- _EXERCISE GOAL_: Show each line of the listing in which the word "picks" occurs.

- _INPUT MATERIAL_:

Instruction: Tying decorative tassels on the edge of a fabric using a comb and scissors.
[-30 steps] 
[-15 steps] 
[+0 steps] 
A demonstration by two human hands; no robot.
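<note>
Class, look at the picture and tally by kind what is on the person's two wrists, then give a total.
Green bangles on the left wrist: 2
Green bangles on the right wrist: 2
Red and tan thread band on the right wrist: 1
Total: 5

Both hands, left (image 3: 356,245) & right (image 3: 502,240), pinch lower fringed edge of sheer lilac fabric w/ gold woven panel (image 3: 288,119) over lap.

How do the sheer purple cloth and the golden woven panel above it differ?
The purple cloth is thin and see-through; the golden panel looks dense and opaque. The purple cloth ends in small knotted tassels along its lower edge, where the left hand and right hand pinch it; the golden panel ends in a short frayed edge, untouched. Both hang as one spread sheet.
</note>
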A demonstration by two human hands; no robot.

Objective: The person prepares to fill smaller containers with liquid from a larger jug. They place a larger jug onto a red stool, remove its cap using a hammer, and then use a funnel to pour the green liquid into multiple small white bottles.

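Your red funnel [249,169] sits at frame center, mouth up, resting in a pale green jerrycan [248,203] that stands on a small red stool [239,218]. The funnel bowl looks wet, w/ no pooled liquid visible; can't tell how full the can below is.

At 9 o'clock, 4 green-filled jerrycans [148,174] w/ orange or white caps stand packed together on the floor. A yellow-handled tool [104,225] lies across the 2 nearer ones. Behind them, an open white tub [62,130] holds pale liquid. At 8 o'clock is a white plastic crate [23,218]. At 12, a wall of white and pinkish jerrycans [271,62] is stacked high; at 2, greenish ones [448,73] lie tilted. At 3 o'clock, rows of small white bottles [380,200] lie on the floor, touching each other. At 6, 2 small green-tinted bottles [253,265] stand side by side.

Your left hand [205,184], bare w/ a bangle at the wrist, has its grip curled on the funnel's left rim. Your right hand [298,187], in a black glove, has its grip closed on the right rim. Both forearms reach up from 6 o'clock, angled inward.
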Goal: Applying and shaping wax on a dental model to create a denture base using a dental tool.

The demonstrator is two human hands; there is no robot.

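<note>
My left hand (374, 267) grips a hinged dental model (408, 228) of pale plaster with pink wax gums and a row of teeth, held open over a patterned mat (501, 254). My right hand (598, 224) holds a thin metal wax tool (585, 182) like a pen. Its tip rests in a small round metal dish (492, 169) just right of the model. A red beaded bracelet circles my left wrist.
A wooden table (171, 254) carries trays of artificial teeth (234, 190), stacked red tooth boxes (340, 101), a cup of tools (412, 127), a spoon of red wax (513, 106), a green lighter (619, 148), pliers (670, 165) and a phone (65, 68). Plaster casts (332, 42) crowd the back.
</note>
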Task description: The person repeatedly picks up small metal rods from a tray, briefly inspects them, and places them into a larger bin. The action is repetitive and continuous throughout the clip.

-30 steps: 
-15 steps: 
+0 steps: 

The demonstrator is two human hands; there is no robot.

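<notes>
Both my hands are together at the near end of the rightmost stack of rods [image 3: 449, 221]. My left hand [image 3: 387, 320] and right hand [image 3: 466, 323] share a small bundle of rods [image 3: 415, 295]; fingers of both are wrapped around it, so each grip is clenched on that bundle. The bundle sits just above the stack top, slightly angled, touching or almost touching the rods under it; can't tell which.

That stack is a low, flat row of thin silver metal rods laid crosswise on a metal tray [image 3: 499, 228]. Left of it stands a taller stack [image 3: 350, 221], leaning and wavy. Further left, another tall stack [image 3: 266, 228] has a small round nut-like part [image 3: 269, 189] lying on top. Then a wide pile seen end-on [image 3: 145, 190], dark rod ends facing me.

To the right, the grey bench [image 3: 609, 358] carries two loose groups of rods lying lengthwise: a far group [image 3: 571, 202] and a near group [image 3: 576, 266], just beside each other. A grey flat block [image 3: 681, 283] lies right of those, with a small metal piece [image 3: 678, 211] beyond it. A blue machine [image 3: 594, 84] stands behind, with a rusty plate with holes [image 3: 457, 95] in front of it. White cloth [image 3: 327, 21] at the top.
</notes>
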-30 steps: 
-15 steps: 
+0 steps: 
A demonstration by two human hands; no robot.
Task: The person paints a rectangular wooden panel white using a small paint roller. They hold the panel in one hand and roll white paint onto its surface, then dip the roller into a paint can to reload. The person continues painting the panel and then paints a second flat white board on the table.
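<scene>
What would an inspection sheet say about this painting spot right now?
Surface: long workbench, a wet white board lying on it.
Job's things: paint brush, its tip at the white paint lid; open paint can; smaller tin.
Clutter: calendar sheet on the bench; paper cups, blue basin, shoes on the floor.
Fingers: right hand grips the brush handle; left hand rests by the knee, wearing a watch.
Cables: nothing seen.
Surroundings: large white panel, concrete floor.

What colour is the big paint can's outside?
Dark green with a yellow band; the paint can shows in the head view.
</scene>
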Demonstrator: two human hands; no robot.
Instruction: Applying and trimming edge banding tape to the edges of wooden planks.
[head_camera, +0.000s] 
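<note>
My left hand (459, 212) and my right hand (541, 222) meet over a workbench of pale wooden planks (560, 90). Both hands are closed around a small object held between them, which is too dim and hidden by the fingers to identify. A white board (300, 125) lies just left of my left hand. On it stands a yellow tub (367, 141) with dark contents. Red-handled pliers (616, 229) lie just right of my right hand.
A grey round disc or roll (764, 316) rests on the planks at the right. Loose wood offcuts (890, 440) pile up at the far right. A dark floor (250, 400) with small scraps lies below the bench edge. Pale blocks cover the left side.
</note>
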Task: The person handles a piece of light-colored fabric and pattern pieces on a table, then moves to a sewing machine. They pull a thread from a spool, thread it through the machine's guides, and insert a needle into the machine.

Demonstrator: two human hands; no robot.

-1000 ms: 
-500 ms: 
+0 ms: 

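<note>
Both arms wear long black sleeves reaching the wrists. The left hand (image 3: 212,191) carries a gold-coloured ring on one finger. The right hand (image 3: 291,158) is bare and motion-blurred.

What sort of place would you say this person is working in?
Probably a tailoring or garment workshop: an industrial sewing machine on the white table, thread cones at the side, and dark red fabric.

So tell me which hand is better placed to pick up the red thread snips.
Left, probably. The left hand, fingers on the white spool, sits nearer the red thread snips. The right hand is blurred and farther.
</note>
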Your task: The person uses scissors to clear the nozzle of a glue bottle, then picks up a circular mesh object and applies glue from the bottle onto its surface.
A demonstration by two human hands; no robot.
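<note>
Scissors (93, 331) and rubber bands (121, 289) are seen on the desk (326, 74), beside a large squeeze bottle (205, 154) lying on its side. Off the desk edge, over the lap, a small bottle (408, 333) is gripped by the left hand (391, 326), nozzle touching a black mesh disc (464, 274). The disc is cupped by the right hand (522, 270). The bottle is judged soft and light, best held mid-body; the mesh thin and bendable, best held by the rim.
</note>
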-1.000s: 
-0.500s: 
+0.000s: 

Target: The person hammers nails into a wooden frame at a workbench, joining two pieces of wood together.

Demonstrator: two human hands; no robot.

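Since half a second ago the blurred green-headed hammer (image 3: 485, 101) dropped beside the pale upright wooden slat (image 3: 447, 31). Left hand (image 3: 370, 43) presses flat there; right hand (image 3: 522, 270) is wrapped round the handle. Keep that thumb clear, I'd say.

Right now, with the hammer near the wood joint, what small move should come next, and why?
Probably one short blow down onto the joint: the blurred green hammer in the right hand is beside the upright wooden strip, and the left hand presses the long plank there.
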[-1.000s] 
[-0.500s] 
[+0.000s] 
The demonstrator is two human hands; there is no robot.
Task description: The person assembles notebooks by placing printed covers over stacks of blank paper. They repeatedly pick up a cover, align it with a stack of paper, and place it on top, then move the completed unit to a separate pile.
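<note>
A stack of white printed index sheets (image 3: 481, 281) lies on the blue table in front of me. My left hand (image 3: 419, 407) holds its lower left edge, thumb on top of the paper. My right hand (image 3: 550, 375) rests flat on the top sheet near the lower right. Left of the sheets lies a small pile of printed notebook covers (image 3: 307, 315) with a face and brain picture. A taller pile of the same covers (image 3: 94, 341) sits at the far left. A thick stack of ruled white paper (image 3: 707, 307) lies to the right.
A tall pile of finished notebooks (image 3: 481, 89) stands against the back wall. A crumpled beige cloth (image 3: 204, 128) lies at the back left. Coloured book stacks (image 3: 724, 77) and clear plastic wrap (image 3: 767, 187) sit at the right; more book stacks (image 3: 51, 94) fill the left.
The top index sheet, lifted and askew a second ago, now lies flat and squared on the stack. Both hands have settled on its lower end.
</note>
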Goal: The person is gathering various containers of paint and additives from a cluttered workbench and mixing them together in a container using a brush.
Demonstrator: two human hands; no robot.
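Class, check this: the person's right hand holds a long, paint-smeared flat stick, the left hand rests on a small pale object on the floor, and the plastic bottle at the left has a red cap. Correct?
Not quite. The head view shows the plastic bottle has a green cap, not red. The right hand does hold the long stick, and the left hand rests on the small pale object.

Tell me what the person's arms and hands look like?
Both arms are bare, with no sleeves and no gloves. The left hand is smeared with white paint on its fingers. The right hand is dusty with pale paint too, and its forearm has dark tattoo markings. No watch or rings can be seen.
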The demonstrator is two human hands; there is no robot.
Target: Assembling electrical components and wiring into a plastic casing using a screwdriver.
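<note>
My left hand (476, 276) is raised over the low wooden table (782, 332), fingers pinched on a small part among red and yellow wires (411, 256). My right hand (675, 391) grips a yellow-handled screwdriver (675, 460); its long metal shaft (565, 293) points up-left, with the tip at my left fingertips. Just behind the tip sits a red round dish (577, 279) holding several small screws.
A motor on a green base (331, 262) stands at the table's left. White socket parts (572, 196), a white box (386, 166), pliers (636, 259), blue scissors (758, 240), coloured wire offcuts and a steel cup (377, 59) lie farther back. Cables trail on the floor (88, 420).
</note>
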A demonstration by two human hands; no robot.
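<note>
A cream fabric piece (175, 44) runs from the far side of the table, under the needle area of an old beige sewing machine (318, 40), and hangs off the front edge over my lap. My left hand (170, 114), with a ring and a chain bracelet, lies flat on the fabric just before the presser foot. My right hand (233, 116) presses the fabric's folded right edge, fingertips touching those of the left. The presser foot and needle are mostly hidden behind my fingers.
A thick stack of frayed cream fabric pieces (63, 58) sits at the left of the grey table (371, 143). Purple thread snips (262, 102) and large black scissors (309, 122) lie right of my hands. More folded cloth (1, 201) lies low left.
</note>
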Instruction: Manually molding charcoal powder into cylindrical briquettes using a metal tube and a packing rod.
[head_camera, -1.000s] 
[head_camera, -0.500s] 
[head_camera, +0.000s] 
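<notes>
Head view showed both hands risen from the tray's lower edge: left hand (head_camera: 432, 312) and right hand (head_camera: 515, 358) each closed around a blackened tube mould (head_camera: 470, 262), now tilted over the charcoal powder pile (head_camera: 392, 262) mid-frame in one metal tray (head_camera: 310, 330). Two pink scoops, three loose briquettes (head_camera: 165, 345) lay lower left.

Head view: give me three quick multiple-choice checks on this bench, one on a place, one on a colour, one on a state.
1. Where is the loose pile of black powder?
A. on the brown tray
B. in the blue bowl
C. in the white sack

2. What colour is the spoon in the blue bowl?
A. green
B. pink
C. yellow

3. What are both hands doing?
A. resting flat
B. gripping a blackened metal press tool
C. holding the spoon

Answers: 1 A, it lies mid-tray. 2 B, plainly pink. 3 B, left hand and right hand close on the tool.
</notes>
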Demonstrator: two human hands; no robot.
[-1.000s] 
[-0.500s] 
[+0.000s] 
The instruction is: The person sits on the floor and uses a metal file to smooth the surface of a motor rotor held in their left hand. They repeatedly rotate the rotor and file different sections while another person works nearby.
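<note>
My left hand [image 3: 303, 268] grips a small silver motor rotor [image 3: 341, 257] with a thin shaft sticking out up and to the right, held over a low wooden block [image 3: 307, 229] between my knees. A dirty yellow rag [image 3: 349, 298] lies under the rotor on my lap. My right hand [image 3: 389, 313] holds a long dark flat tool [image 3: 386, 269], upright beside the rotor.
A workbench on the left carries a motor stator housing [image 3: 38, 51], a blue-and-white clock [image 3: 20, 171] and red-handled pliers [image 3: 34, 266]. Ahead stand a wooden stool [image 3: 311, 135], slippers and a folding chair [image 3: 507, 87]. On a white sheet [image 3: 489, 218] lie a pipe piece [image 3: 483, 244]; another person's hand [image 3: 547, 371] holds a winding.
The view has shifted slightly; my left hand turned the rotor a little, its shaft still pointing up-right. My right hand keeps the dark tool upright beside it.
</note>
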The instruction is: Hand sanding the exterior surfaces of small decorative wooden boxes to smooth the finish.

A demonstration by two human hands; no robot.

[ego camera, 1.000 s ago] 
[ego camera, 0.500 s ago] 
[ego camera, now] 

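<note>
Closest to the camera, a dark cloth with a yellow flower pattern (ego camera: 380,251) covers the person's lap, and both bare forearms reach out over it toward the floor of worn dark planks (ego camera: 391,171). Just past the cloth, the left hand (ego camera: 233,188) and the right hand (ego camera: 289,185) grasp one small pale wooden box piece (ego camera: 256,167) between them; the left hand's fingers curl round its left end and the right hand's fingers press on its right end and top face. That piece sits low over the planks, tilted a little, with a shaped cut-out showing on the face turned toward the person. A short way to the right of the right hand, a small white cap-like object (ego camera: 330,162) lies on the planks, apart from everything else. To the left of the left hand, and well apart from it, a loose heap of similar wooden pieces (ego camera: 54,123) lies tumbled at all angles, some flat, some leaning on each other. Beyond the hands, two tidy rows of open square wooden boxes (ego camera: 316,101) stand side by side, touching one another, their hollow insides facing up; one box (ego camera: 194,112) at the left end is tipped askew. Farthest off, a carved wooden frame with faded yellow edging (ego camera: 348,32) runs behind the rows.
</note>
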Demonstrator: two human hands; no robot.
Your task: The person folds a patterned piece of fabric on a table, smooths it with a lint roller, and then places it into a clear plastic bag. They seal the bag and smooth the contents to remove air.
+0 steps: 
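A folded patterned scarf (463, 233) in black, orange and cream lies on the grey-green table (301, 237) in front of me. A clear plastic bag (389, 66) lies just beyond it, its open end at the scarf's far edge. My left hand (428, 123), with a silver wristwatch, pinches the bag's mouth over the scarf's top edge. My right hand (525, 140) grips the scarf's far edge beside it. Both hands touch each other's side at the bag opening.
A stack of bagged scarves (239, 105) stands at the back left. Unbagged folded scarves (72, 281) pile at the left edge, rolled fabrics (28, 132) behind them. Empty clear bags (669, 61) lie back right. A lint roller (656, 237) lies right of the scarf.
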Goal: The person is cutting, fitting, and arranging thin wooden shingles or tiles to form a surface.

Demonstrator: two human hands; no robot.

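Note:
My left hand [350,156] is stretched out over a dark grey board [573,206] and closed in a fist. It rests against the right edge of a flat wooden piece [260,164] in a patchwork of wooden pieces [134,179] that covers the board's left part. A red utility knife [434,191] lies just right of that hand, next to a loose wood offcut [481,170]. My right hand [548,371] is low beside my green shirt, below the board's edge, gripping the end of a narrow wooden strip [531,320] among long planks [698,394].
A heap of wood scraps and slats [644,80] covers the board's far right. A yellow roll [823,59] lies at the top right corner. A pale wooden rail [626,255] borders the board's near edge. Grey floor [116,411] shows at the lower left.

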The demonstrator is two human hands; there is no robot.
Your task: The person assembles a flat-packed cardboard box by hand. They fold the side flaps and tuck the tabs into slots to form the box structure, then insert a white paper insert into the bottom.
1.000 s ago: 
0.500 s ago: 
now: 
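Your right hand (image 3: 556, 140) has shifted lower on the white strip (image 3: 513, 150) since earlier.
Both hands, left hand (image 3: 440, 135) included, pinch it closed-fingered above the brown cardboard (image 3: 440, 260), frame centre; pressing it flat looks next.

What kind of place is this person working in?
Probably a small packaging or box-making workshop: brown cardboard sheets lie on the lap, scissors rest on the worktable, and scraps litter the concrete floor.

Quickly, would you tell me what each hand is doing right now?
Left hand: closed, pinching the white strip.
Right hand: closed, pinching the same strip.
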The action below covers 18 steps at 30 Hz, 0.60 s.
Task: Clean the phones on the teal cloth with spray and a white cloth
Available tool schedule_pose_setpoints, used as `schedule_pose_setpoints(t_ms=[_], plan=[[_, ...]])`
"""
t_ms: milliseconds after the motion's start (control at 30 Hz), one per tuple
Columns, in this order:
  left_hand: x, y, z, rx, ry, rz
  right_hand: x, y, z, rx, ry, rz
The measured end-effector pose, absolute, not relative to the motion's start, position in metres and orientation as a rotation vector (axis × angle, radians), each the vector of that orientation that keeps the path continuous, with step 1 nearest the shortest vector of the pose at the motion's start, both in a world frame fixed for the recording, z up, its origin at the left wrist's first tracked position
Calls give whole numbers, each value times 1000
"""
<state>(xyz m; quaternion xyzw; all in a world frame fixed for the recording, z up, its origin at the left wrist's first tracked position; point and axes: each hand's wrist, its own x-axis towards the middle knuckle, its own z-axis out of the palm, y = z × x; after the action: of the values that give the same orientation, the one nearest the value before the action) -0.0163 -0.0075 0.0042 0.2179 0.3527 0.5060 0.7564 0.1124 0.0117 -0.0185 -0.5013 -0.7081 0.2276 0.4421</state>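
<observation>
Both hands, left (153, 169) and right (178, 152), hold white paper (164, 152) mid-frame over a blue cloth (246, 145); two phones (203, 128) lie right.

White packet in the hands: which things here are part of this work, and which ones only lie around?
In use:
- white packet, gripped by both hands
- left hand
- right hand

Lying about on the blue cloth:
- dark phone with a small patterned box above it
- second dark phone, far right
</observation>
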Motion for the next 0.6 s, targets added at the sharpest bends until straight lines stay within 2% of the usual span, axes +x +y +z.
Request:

- _EXPECTED OUTPUT_:
Task description: The person repeatedly picks up small metal rods from a tray, briefly inspects them, and places them into a larger bin. The action is repetitive and continuous throughout the clip.
Your task: The person uses scissors to clear the nozzle of a glue bottle, then picks up a circular mesh object and applies glue from the bottle onto its surface.

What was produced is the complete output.